TOEN IK OP ’t einde van maart Dansen in ’t Veegeetje postte, regende het FB-reacties, zeggend dat zoiets vandaag niet meer mogelijk is, wegens de-jeugd-van-heden en de vermaledijde nieuwbouw op de Oostendse Oosteroever, je kent het soort reacties wel. Mijn aandacht werd evenwel getrokken door twee mensen die dat geklaag kordaat tegenspraken. Eén zei dat er in het visserscafé Sailor, a.k.a. de ‘middenclub’, wel nog gedanst wordt, de tweede zei dat de integratie van de nieuwe wijkbewoners daar, in The Sailor, toch wel lijkt te slagen. Jan Lamote bevestigde op FB: 'Sommige nieuwkomers hebben intussen het predicaat 'stamgast' verdiend. En 't is waar dat de synergie tussen klassieke stamgasten en nieuwkomers al eens met een dansje bezegeld wordt.' Wat me niet alleen plezier deed, maar me er ook aan liet denken dat ik nog wel foto’s van die Baelskaai-visserskroeg liggen heb.
De foto’s dateren van september 2010. Ik durf het niet met zekerheid te zeggen, wegens een wankel geheugen, maar ik meen me te herinneren dat de accordeonspeler iemand uit het binnenland is, die met een van de lijnvissersboten in zee ging. Feit is: hij speelde accordeon, dat wil zeggen: op zijn accordeon speelde hij 'Hij speelde accordeon', het instrument, het lied. En wat ook waar is (of juist niet): ‘de tijd vloog er te vlug voorbij, als god in Frankrijk leefden wij’, twee zinnen die ik uit het liedje van Luc Steeno pik.
Ter bevordering van de integratie sluit ik af met een quizvraag. Waarom wordt The Sailor, visserskroeg op de Baelskaai in Oostende, onder vissers ook wel de ‘middenclub’ genoemd. Wie ’t weet heeft kans op een dansje — salsa ! — met waardin Martine (indien niet ernstig, zich onthouden.) 

vrijdag 4 april 2025

Over zwaarden en ploegscharen

Links: de boeg van HMS Vindictive op de oostelijke strekdam van de Oostendse haven. Rechts: het standbeeld Let Us Beat Our Swords into Ploughshares is een geschenk van de Sovjet-Unie aan de Verenigde Naties. Het brons gemaakt door de Sovjet-beeldhouwer Evgeniy Vuchetich, werd in 1959 in het noordelijke tuingedeelte van de Verenigde Naties geplaatst.
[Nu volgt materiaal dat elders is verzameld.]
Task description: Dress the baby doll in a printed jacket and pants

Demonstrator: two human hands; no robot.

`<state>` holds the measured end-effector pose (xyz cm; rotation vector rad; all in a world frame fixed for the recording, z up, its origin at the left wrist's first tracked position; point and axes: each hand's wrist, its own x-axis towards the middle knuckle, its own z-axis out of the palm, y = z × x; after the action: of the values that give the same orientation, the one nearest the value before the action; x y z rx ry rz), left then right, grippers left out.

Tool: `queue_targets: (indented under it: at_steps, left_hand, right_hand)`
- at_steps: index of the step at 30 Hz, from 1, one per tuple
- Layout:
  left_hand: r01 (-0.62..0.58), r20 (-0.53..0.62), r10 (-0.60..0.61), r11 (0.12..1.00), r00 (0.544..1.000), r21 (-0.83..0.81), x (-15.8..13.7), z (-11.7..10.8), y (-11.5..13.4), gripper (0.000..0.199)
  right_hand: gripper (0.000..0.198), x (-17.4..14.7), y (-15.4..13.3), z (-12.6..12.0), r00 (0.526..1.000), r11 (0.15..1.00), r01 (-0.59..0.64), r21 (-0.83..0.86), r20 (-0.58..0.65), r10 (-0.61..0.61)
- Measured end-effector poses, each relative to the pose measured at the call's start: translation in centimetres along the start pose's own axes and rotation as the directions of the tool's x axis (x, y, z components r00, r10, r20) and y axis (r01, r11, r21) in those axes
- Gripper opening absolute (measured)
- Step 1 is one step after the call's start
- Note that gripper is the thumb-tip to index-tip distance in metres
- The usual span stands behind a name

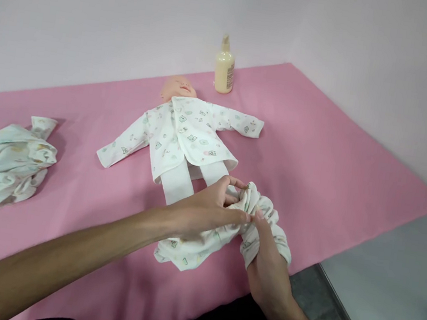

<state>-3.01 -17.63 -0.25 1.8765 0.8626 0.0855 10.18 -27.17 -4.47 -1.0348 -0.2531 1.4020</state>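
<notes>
A baby doll lies on its back, dressed in a white printed jacket with both sleeves spread. White legs show below the jacket's hem. Near the doll's feet are printed baby pants, one leg of them bunched up. My left hand pinches the gathered cloth between thumb and fingers. Inside or behind the bunched pant leg, my right hand grips the fabric with its thumb on top; its fingers are largely hidden by the cloth. The doll's feet are hidden.
A pump bottle of pale yellow liquid stands behind the doll near the wall. Another crumpled printed garment lies at the left. The pink table cover ends at the right, with grey floor below its edge.
</notes>
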Motion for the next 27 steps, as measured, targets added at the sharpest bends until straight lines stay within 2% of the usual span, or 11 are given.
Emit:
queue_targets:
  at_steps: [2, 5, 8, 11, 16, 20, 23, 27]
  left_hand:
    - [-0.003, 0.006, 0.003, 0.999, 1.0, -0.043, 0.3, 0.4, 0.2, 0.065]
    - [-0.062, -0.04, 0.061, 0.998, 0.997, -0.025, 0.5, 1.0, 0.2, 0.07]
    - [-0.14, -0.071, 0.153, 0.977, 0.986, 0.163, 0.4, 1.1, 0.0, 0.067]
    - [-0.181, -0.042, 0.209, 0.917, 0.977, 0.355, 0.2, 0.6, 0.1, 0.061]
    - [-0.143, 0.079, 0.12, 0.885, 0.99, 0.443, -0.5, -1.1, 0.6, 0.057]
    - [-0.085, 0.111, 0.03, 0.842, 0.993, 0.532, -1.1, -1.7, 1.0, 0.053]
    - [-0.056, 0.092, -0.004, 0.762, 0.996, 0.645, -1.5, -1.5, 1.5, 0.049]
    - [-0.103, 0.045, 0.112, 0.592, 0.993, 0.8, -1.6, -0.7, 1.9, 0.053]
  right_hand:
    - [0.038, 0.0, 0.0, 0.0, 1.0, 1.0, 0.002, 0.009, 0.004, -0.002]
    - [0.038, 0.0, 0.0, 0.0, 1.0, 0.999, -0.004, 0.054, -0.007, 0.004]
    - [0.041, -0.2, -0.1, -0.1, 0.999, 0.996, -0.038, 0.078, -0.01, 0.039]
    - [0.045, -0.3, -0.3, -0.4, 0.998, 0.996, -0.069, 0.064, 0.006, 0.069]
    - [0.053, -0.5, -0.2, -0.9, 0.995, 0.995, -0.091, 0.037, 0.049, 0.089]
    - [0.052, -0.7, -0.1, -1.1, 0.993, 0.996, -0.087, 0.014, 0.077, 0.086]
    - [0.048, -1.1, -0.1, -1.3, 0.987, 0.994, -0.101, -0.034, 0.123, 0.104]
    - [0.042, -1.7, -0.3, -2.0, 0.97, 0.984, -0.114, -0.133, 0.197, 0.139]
Donderdag 3 april — Eb om 12.10. Wanneer ik om twee uur de wandeling aanvat is ’t alweer opkomend tij, maar er rest voldoende tijd om op hard zand te wandelen, over en weer van mijn huis in Bredene naar de oostelijke strekdam in Oostende. Daar verpoos ik een wijl tegen zo’n rotsblok dat de dam bijeenhoudt. Ik lees een stukje A.L. Snijders, mijn lievelingsschrijver, waarin hij een vers citeert, zeggend dat hij dat vers zo goed vindt omdat de vorm de inhoud meesleept. Terwijl ik nadenk of ik dat vers al dan niet aan mijn stukje toevoeg, kijk ik schuin opwaarts naar de strekdam, recht in de ogen van H.M.S. Vindictive, oorlogsresidu dat onverwachts zegt: ‘Weer worden ploegscharen omgesmeed tot zwaarden.’ En ik wist niet eens dat oud-ijzer kon spreken. Thuis zoek ik nog dit Bijbelstukje op: Dan zullen zij hun zwaarden tot ploegscharen omsmeden en hun speren tot snoeimessen; geen volk zal tegen een ander volk het zwaard opheffen, en zij zullen de oorlog niet meer leren.’  ’t Zal precies nog niet voor binnenkort zijn.

donderdag 3 april 2025

Wapperen

DE TANDARTSASSISTENTE DRAAGT een openstaand, wapperend schort. Erg professioneel is dat niet, zo’n wapperend schort, ah, de sector is niet meer wat hij geweest is. Ik wacht mijn beurt af. Om de tijd te doden bedenk ik een sportkar, merk MG, een T-model. Aan het stuur zit de onprofessionele tandartsassistente, haar schort wappert in de wind. Ze is op weg naar haar appartement op de Oostendse Oosteroever, naast haar zit een sexy spierbundel. Plotsklaps laat ik de MG-T reddeloos in 't sop wapperen. De oude man die ik ben is in zijn hoofd helaas niet altijd erg menslievend. (Flor Vandekerckhove)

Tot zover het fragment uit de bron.